((
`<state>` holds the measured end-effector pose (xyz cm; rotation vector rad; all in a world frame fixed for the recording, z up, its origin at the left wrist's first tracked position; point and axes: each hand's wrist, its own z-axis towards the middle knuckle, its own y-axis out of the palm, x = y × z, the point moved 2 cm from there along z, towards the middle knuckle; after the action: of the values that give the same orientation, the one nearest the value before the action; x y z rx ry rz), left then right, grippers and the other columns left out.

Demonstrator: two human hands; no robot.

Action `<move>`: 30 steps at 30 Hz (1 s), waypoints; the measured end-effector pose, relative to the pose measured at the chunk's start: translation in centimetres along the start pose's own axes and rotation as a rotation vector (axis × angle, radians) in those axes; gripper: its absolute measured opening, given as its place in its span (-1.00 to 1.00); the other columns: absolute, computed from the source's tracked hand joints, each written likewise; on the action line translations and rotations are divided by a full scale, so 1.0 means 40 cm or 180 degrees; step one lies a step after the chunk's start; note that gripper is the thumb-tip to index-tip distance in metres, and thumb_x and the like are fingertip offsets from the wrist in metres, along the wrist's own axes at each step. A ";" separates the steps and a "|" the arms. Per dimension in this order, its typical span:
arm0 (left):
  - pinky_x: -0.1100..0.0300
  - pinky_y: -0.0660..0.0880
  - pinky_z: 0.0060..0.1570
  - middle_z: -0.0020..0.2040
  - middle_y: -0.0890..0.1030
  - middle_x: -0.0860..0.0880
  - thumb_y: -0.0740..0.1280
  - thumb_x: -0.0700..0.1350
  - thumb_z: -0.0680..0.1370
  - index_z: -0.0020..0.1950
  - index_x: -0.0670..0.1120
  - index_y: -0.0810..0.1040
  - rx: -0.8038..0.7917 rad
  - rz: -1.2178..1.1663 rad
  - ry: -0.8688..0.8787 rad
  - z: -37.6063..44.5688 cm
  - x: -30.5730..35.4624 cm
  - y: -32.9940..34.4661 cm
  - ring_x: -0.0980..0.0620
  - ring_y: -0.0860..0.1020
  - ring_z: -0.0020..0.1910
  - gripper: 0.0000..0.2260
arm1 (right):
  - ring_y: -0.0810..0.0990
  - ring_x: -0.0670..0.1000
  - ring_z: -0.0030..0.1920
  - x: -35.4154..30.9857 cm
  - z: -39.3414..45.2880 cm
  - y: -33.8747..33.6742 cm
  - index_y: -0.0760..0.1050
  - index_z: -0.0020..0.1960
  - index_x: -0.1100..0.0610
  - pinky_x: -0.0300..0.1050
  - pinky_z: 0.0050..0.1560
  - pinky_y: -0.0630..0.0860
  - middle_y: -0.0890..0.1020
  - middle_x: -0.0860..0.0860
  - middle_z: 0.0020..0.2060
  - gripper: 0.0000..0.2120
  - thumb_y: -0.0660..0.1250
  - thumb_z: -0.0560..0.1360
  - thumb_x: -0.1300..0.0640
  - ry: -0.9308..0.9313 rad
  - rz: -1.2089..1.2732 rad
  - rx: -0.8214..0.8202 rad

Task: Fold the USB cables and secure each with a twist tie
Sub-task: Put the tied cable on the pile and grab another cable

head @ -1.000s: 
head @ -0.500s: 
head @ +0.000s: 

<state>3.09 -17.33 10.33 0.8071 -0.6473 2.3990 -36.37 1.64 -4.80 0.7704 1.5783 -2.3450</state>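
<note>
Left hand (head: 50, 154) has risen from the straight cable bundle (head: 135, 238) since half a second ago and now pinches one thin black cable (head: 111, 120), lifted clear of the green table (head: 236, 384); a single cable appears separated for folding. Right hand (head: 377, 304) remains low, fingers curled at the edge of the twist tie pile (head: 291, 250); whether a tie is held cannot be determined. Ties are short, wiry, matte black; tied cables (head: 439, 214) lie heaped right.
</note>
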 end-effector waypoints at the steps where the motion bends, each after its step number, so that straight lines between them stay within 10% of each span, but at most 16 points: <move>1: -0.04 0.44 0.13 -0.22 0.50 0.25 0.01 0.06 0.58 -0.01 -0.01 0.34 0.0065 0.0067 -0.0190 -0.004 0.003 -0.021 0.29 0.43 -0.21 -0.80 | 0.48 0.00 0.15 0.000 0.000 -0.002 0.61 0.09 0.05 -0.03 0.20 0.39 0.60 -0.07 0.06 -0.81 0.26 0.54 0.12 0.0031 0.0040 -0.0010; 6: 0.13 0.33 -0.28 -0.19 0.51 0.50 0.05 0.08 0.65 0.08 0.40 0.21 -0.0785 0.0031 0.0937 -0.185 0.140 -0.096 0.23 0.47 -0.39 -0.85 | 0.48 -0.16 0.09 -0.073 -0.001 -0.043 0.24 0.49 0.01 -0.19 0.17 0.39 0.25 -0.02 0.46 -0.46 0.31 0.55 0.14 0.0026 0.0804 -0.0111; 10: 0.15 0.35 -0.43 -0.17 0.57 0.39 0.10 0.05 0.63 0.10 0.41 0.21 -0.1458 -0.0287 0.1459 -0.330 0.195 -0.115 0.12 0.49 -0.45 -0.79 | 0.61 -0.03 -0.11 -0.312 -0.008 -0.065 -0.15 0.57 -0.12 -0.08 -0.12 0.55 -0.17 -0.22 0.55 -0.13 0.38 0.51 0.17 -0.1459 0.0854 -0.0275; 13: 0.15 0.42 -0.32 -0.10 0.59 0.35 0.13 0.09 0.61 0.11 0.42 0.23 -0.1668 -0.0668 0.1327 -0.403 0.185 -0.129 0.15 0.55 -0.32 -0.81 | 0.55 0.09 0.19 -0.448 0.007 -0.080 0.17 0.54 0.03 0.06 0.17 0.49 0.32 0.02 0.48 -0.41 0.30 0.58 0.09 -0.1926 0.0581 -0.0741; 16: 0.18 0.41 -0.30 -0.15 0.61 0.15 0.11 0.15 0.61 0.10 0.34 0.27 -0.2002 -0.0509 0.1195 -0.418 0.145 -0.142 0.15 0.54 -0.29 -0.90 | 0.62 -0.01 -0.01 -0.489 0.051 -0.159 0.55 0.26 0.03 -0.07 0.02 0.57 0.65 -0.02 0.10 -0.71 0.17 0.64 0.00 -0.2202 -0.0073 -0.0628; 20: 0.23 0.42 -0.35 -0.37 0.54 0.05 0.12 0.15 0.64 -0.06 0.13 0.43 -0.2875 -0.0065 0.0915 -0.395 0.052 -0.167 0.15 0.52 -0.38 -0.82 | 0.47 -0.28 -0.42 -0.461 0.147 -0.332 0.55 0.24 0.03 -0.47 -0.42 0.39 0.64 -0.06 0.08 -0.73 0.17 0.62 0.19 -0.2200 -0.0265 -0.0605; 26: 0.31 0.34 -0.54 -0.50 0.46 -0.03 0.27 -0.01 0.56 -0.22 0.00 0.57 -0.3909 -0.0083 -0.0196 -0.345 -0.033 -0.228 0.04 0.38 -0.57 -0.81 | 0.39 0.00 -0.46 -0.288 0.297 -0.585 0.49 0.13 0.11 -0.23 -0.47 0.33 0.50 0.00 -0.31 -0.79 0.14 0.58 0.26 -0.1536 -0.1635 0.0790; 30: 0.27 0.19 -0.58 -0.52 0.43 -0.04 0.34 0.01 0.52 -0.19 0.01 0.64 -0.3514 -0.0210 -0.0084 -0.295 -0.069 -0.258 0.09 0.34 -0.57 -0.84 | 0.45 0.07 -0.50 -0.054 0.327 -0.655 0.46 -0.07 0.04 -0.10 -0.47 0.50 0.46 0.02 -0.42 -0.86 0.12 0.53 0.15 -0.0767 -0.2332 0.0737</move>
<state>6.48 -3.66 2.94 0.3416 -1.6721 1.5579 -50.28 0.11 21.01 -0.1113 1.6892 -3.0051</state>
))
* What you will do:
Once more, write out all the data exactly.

* Response area:
`<state>` holds the measured end-effector pose (xyz cm; rotation vector rad; all in a world frame fixed for the recording, z up, its origin at the left wrist's first tracked position; point and axes: each hand's wrist, its own z-axis towards the middle knuckle, its own y-axis out of the palm, x = y × z, the point moved 2 cm from there along z, towards the middle knuckle; after the action: of the values that give the same orientation, the one nearest the value before the action; x y z rx ry rz), left then right, grippers and the other columns left out.

Demonstrator: two human hands; no robot.

Action `<move>`: 30 steps at 30 Hz (1 s), waypoints; the measured end-effector pose, relative to the pose measured at the chunk's start: translation in centimetres along the start pose's own axes and rotation as a rotation vector (axis × angle, radians) in those axes; gripper: its absolute measured opening, given as its place in its span (-1.00 to 1.00); the other columns: absolute, computed from the source's tracked hand joints, each written likewise; on the action line translations and rotations are divided by a full scale, so 1.0 means 40 cm or 180 degrees; step one lies a step after the chunk's start; note that gripper is the thumb-tip to index-tip distance in metres, and thumb_x and the like are fingertip offsets from the wrist in metres, along the wrist's own axes at each step. A ";" separates the steps and a "|" the arms. Per dimension in this order, its typical span:
arm0 (left):
  - pinky_x: -0.1100..0.0300
  - pinky_y: -0.0660..0.0880
  - pinky_z: 0.0060..0.1570
  - middle_z: -0.0020..0.2040
  - middle_y: -0.0890..0.1030
  - middle_x: -0.0860..0.0880
  - thumb_y: -0.0740..0.1280
  - thumb_x: -0.0700..0.1350
  - thumb_z: -0.0680..0.1370
  - index_z: -0.0020..0.1950
  - index_x: -0.0670..0.1120
  - index_y: -0.0810..0.1040
  - rx: -0.8038..0.7917 rad
  - rz: -1.2178..1.1663 rad
  - ry: -0.8688..0.8787 rad
  - z: -37.6063..44.5688 cm
  - x: -30.5730..35.4624 cm
  - y: -32.9940..34.4661 cm
  - ring_x: -0.0980..0.0620
  - ring_y: -0.0860..0.1020
  - ring_z: -0.0020..0.1910
  - gripper: 0.0000..0.2260
arm1 (right):
  - ring_y: -0.0810..0.0990
  - ring_x: -0.0670..0.1000
  - ring_z: -0.0030..0.1920
  - x: -35.4154..30.9857 cm
  - z: -39.3414..45.2880 cm
  - y: -33.8747..33.6742 cm
  - index_y: -0.0760..0.1050
  - index_z: -0.0020..0.1960
  - index_x: -0.1100..0.0610
  - pinky_x: -0.0300..0.1050
  - pinky_z: 0.0050..0.1560
  - pinky_y: -0.0630..0.0860
  - middle_y: -0.0890..0.1020
  - middle_x: -0.0860..0.0860
  - middle_z: 0.0020..0.2060
  - gripper: 0.0000..0.2120
  - thumb_y: -0.0660..0.1250
  - thumb_z: -0.0560..0.1360
  - thumb_x: -0.1300..0.0640
  - ry: -0.9308..0.9313 rad
  - rz: -1.2089..1.2732 rad
  - rx: -0.8214..0.8202 rad

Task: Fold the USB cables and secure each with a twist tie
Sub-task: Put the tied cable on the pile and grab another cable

head @ -1.000s: 
head @ -0.500s: 
head @ +0.000s: 

<state>3.09 -17.33 10.33 0.8071 -0.6473 2.3990 -36.37 1.64 -4.80 0.7704 1.5783 -2.3450</state>
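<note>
Left hand (head: 50, 154) has risen from the straight cable bundle (head: 135, 238) since half a second ago and now pinches one thin black cable (head: 111, 120), lifted clear of the green table (head: 236, 384); a single cable appears separated for folding. Right hand (head: 377, 304) remains low, fingers curled at the edge of the twist tie pile (head: 291, 250); whether a tie is held cannot be determined. Ties are short, wiry, matte black; tied cables (head: 439, 214) lie heaped right.
</note>
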 end-effector waypoints at the steps where the motion bends, each after its step number, so that straight lines between them stay within 10% of each span, but at most 16 points: <move>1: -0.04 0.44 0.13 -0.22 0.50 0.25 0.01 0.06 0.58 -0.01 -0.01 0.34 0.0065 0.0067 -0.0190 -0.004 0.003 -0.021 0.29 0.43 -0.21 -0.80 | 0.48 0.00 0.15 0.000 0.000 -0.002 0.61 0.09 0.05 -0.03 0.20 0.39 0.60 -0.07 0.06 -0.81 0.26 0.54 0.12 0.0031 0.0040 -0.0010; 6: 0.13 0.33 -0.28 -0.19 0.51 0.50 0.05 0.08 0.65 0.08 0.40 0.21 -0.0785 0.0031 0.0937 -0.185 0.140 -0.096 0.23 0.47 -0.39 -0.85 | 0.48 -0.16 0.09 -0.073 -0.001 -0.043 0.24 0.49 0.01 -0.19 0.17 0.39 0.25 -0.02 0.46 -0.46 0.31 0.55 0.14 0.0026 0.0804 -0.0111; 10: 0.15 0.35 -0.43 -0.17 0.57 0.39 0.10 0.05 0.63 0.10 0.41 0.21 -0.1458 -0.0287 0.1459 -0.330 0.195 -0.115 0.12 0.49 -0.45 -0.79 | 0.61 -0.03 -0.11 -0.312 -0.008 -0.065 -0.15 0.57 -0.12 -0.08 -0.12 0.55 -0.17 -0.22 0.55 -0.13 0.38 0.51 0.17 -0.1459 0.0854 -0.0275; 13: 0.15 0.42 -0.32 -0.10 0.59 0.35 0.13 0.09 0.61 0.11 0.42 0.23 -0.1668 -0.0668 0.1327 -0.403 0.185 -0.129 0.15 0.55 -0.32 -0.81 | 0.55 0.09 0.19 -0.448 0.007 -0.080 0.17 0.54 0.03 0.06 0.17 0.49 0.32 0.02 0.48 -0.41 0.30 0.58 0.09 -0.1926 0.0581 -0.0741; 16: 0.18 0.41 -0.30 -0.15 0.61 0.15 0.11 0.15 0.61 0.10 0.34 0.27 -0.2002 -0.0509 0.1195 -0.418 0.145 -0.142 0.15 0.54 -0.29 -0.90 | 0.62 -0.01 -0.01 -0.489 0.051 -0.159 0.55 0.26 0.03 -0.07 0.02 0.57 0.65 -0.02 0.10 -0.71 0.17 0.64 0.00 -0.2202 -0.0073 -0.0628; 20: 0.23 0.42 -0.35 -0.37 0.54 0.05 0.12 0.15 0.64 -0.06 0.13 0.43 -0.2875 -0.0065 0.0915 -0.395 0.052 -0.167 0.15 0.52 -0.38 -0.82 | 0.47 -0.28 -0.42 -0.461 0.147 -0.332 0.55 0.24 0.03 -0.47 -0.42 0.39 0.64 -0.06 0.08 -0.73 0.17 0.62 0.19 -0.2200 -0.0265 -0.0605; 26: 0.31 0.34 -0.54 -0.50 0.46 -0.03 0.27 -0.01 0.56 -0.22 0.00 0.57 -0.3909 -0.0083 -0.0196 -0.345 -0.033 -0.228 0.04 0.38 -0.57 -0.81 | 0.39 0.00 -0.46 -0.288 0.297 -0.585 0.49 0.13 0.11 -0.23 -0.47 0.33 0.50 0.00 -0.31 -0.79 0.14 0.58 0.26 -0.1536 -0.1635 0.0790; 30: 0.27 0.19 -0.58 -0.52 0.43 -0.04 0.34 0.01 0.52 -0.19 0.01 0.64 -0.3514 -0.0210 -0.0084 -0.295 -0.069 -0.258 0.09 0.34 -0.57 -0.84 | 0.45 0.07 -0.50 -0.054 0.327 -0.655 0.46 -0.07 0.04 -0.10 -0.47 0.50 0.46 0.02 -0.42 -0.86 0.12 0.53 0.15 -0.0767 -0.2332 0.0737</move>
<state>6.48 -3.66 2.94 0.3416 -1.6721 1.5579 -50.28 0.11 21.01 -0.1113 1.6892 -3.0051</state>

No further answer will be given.